Autobiography, Orwell thought, ‘is only to be trusted when it reveals something disgraceful.’
An excerpts from "The Art of Biography" by Joseph Epstein

‘To be a biographer you must tie yourself up in lies, concealments, hypocrisies,” Freud wrote to Arnold Zweig in 1936. “Biographical truth is not to be had, and even if it were to be had, we could not use it.” Freud wrote this, doubtless, because for him the essence of life was in those secrets he believed all people harbor owing to the distortions of their infancy and the disruptions of their early childhood, which made for the necessary deceits of their later lives. For those non-true-believers of the Freudian gospel among us, we take what we can get in the way of biographical truth, always aware that even the most superior biography cannot be complete. Biographies may be authorized; they can be even impressively authoritative; but they are never, ultimately, definitive.

One hopes a biography will include what its subject has done to be worthy of a biography, what the world thinks of him, what his close friends and family think of him, and, not least important though sometimes most elusive, what he thinks of himself. All this might, with luck, render “the figure in the carpet,” as Henry James, in a story of that title, has a character refer to the authorial secrets embedded in a literary work. The biographical assumption ought to be that every life has a pattern—sometimes clear, sometimes hidden—that, like the design in a Persian carpet, gives that life its quality and character.
Autobiographers might well be more handicapped in telling the truth about their own lives than biographers. “Autobiography,” George Orwell wrote, “is only to be trusted when it reveals something disgraceful. A man who gives a good account of himself is probably lying.” “Know thyself” may be the first maxim of philosophy, but telling the truth about oneself is another story. “In any case, in talking of the past,” the novelist William Maxwell wrote, “we lie with every breath we draw.” Yet one continues to read biography and autobiography because their subject is the most interesting subject there is: human nature as played out in the lives of extraordinary men and women.
A biography is an account of a man or woman from birth until death. An autobiography provides a similar account, without a proper ending, for no one, to date, has been able to record his or her own or death. Biographies of the still-living share this crucial flaw. No life can be justly judged until it is completed, for the gods have been known to enjoy a bout or two of Schadenfreude, and their favorite plot twist, as is well known, is peripeteia, or reversal of fortune.
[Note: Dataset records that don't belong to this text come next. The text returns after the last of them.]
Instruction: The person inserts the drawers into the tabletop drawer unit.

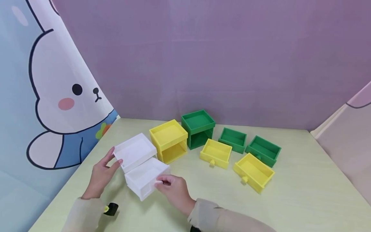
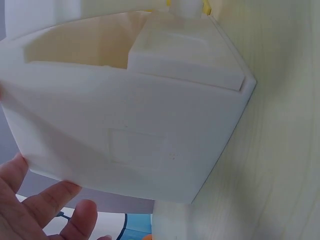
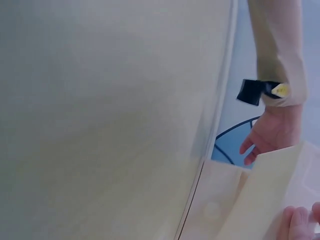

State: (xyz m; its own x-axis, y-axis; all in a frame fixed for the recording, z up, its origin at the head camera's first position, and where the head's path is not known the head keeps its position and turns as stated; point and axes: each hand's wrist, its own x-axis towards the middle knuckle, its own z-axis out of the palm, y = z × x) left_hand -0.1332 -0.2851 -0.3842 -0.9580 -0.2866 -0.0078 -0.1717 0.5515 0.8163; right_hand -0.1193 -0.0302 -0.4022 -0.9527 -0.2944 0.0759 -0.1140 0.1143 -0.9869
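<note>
My left hand (image 1: 99, 175) grips a small white cabinet (image 1: 134, 149) at its left side, fingers and thumb on its edges. The cabinet is tilted. A white drawer (image 1: 147, 175) stands well out from its front, and my right hand (image 1: 175, 190) pinches that drawer's front between thumb and fingers. The knob there is hidden by the fingers. In the left wrist view, a second drawer front (image 2: 187, 55) with a knob sits inside the cabinet beside an open slot. Fingers of my left hand (image 2: 45, 205) touch the cabinet's edge there.
A yellow cabinet (image 1: 168, 133) and a green cabinet (image 1: 198, 122) stand behind, both with hollow fronts. To the right lie two yellow drawers (image 1: 215, 151) and two green drawers (image 1: 233, 138). A purple cloth (image 1: 232, 64) hangs behind the table (image 1: 304, 180).
</note>
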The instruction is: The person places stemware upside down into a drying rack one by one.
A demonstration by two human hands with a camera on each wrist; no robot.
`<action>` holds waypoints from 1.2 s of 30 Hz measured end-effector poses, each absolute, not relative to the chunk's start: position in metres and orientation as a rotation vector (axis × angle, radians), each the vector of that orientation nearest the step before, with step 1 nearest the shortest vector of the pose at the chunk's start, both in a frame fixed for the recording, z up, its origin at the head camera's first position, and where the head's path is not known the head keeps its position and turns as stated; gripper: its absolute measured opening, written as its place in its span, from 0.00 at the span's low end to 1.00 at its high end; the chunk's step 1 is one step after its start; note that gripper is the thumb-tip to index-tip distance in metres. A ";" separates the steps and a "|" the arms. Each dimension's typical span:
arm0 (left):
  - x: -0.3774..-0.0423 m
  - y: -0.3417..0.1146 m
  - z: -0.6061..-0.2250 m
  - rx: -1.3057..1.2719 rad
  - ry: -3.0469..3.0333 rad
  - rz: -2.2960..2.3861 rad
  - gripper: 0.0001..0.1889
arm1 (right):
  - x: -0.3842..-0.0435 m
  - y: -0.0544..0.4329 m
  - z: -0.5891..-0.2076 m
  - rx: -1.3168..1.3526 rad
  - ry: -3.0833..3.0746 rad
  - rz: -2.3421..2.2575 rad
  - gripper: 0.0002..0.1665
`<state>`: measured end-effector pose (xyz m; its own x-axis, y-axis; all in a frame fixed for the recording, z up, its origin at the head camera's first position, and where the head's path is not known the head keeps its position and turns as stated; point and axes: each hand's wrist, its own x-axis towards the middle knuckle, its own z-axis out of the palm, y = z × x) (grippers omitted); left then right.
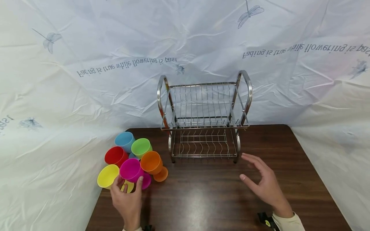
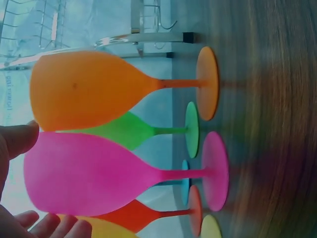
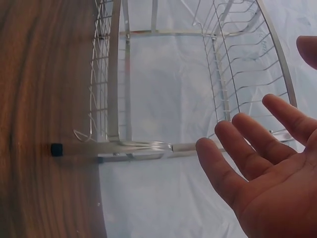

I have been using the words “biography” and “autobiography,” but the new academic word for both and for affiliated modes of writing—memoirs, diaries, letters, blogging, instant messaging—is “life-writing.” The phrase first pops up in an extended essay by Virginia Woolf called “A Sketch of the Past,” her own scattershot attempt to produce an autobiography, which she took up when seeking relief from the pressure of writing her less than successful biography of Roger Fry. “A Sketch of the Past” is itself an extended exercise in limning the difficulties of setting out the truth of any life, far from least one’s own.